Every line of the material below in which "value" shows up is to be located and copied.
Top of EXTRACTED MATERIAL
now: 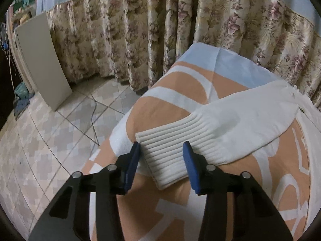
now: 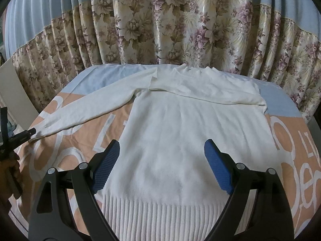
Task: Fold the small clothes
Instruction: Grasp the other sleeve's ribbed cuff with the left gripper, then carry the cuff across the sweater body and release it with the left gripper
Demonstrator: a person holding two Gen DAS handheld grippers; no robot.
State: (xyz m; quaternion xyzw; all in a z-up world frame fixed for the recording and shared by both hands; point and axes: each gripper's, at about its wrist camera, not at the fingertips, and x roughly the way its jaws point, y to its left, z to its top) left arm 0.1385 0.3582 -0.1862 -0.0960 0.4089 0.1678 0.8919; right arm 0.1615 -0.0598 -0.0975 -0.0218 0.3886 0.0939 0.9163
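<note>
A white knit sweater [image 2: 190, 136] lies flat on the orange-and-white patterned cloth [image 2: 96, 124] over the table. Its right sleeve is folded across the chest [image 2: 210, 92]. Its left sleeve [image 2: 84, 110] stretches out to the left. In the left wrist view my left gripper [image 1: 160, 146] is open, its blue pads on either side of the sleeve's ribbed cuff [image 1: 170, 146]. The left gripper also shows at the cuff in the right wrist view [image 2: 30, 133]. My right gripper [image 2: 162, 146] is open above the sweater's body, near the ribbed hem [image 2: 160, 210].
A floral curtain [image 2: 170, 30] hangs right behind the table. In the left wrist view the table's left edge drops to a tiled floor [image 1: 50, 140] with a cable [image 1: 93, 116] and a leaning white board [image 1: 40, 60].
</note>
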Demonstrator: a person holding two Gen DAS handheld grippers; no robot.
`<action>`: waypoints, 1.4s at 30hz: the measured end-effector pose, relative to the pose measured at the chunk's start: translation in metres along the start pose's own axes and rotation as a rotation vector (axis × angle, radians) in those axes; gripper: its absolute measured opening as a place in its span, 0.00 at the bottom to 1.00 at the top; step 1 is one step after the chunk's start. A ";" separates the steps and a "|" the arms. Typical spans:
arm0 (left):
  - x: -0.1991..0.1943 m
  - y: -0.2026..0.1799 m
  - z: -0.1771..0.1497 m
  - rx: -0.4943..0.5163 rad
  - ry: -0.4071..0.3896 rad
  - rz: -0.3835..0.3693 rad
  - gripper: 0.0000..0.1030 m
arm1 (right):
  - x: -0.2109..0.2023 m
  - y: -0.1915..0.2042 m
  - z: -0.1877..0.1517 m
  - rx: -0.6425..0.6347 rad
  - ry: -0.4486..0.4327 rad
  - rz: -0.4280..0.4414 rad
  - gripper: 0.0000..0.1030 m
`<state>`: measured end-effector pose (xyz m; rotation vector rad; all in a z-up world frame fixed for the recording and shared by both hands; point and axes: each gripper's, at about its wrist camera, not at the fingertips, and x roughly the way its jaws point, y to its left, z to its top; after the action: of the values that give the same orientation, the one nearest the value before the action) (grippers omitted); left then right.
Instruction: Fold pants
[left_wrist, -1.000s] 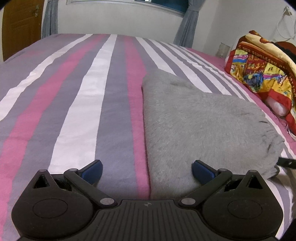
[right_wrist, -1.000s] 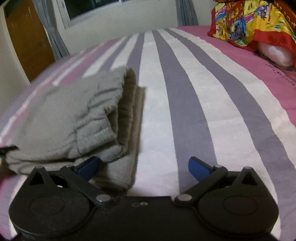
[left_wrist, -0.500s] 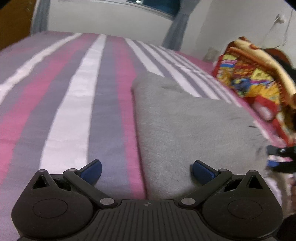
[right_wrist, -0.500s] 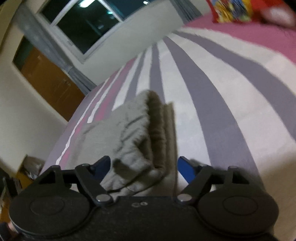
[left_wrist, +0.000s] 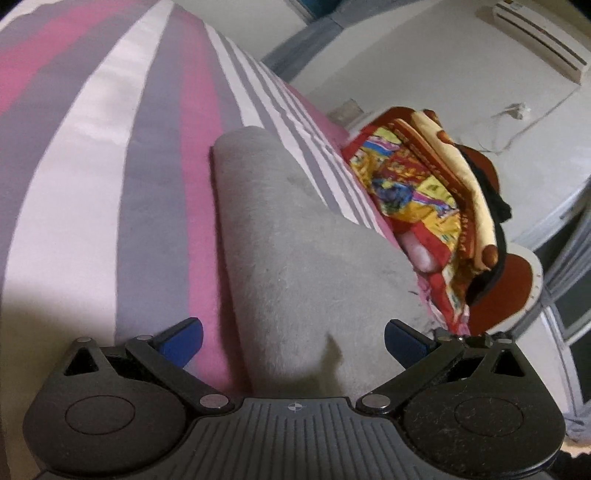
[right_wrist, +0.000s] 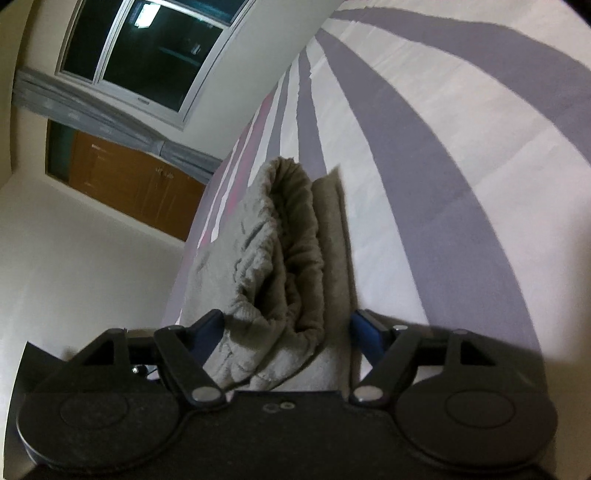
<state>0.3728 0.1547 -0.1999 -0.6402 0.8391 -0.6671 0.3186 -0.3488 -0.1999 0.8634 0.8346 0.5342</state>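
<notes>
The grey fleece pants (left_wrist: 295, 251) lie folded into a thick bundle on the striped bed (left_wrist: 92, 177). My left gripper (left_wrist: 293, 338) is open, its blue fingertips either side of the bundle's near folded end. In the right wrist view the pants (right_wrist: 291, 251) show their gathered waistband and stacked layers. My right gripper (right_wrist: 288, 332) is open, and the bundle's end lies between its fingers. Both views are strongly tilted.
A colourful red and yellow blanket pile (left_wrist: 424, 199) sits on the bed right beside the pants. A dark window (right_wrist: 140, 51) and a wooden door (right_wrist: 129, 184) are on the far wall. An air conditioner (left_wrist: 535, 33) hangs high on the wall.
Both grippers have tilted and moved in over the bundle's ends; the pants now lie between the fingers of each. The right gripper's fingers stand closer together than a second ago.
</notes>
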 end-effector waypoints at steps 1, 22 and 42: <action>0.002 0.002 0.001 0.001 0.000 -0.011 1.00 | 0.002 -0.002 0.001 0.006 0.004 0.011 0.72; 0.051 0.034 0.035 -0.017 0.084 -0.193 0.53 | 0.052 -0.004 0.037 -0.037 0.124 0.091 0.63; -0.024 -0.008 0.052 0.044 -0.142 -0.273 0.26 | 0.057 0.072 0.067 -0.195 0.149 0.257 0.41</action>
<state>0.4014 0.1802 -0.1561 -0.7609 0.6089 -0.8730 0.3999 -0.2990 -0.1388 0.7615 0.7954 0.8995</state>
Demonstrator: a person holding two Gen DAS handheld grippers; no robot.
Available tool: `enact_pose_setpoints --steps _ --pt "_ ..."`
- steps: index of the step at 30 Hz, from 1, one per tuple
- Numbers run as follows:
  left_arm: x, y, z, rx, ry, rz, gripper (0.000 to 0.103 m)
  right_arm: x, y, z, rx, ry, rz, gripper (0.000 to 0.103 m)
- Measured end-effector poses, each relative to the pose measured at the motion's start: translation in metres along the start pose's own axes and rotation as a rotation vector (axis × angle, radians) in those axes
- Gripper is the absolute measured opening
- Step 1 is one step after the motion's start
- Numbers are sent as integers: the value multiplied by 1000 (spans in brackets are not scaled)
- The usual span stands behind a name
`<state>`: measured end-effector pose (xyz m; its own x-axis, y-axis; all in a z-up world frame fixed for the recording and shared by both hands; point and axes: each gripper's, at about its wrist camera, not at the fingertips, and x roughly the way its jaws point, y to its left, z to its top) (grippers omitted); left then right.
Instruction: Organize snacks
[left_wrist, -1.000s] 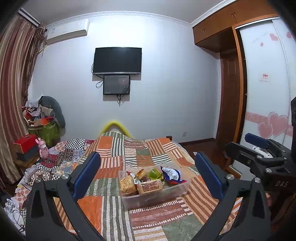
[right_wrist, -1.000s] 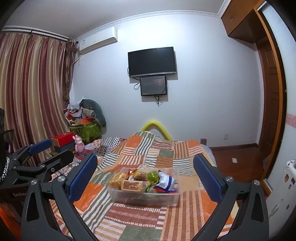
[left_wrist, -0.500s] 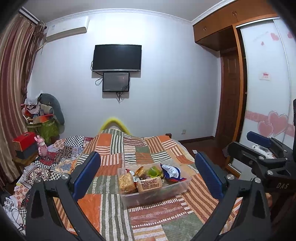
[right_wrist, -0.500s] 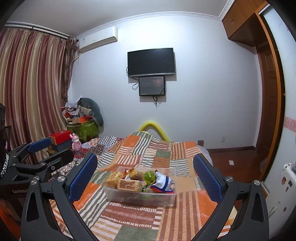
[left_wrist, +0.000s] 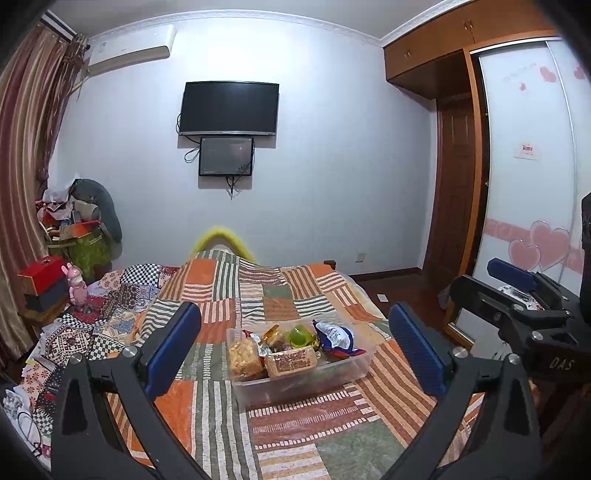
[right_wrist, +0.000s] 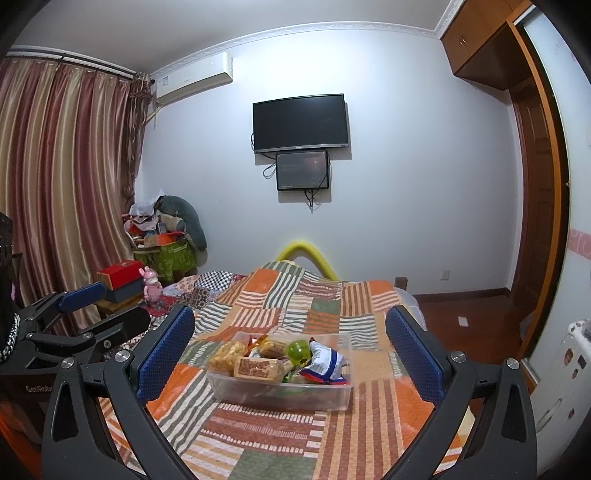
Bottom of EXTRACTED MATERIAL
**ANSWER TO THIS PROBLEM:**
`<state>`: measured end-effector pose (xyz m; rotation vector rad; all in a z-up world frame fixed for the recording and shared by both hands; point and axes: each gripper's, at about its wrist camera, not at the fingertips, and x roughly the way its jaws point, y to its left, z to its top; after the action: of the values that give the same orientation, the one nearest the value before the action) (grippers omitted); left then right.
- Numbers are sent as integers: the value multiplied by 1000 (spans in brackets are not scaled)

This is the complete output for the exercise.